If you are sick with COVID-19 or think you might have it, stay in your apartment or residence hall room unless you need URGENT medical care. The most common symptoms reported include:

  • Fever of 100.4 F or higher
  • Cough
  • Shortness of breath
  • Fatigue
  • Other symptoms like body aches, sore throat, headache, nausea or vomiting, diarrhea, chills, congestion or runny nose and new loss of taste or smell can also occur.

Most people have only mild to moderate symptoms and are able to manage their symptoms at home.

If you develop symptoms of COVID-19, call your health care provider. Do not go to the office before calling — that will further spread the infection.

Students who are not feeling well are encouraged to consult with their family physician or UB Student Health Services, where the staff is prepared to answer questions and provide support.

Individuals with questions related to local health department guidelines should call the Erie County Department of Health helpline at 716-858-2929.

Follow guidance from your local health department. The local health department will conduct contact tracing.
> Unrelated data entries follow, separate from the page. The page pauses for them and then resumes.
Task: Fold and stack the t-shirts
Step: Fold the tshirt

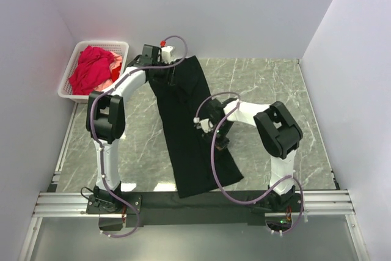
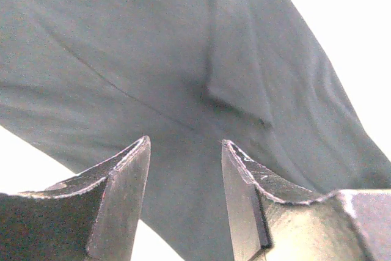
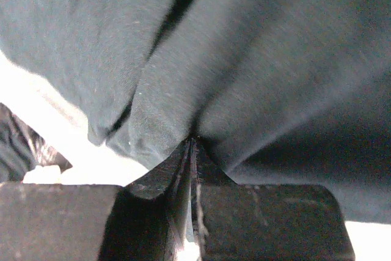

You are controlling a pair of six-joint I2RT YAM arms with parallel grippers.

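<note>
**Item 1. Black t-shirt (image 1: 190, 123).** Plain dark cloth, laid out as a long slanted band on the desk (image 1: 269, 90). It runs from the left pincer at its far end, past the right pincer at its near right edge, down to the front edge of the desk. The cloth lies mostly flat. One soft fold and a seam line show just beyond the left pincer's tips.

**Item 2. Left pincer (image 2: 185, 145).** The jaws stand partly apart, with a clear gap between the two fingers (image 2: 122, 187). Nothing is held. The black t-shirt fills the view beyond and beneath the tips. Whether the tips touch the cloth cannot be told.

**Item 3. Right pincer (image 3: 192, 142).** The jaws are pressed together on a pinch of the black t-shirt. The cloth gathers into creases that meet at the tips, and more folds hang beyond them. A pale strip of desk shows to the left of the fingers.

**Item 4. Red t-shirts (image 1: 90, 68).** A crumpled crimson heap, well apart from both pincers, out to the left of the left pincer.

**Item 5. Pink t-shirt (image 1: 112, 78).** A salmon edge showing beneath the red heap, on the side nearer the left pincer.

**Item 6. Basket (image 1: 101, 44).** White plastic lattice, holding items 4 and 5. It stands at the far left corner, just beyond the left arm.
</note>
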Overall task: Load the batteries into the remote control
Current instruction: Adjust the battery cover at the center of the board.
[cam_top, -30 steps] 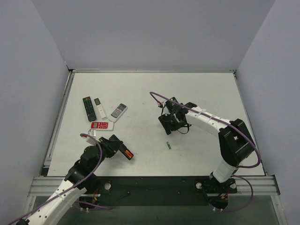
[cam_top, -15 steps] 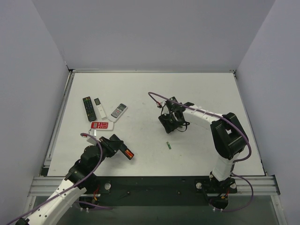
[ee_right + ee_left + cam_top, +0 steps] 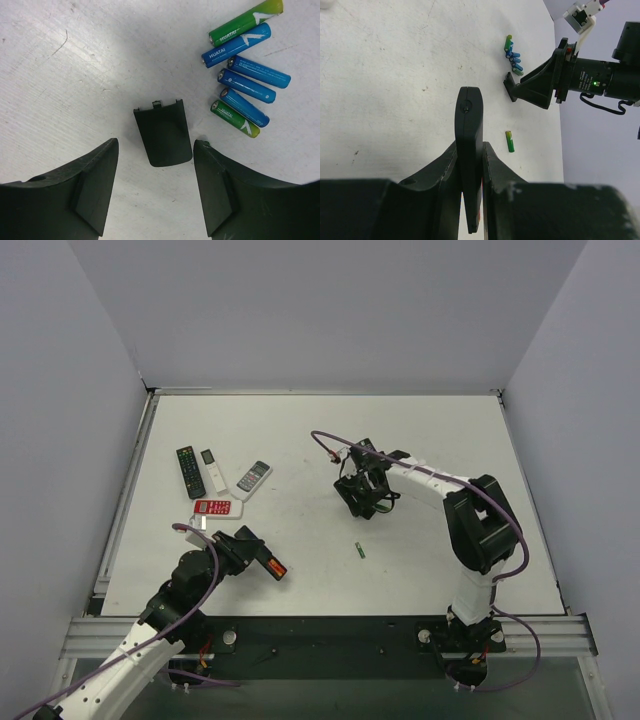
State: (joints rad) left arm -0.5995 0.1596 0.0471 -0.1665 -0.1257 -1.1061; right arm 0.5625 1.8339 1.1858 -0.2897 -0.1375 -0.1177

If you are identified as a close contact of an individual who has tested positive for COVID-19, a health department official will provide guidance on the precautions you should follow.

Visit the Resources section of this website for information from the New York State Department of Health on guidance for close and proximate contacts.

When to Seek Medical Attention

If you develop emergency warning signs for COVID-19 get medical attention immediately. Emergency warning signs include*:

-Trouble breathing

-Persistent pain or pressure in the chest

-New confusion or inability to arouse

-Bluish lips or face

*This list is not all inclusive. Please consult your medical provider for any other symptoms that are severe or concerning.

Call 911 if you have a medical emergency:

If you have a medical emergency and need to call 911, notify the operator that you have or think you might have, COVID-19. If possible, put on a facemask before medical help arrives.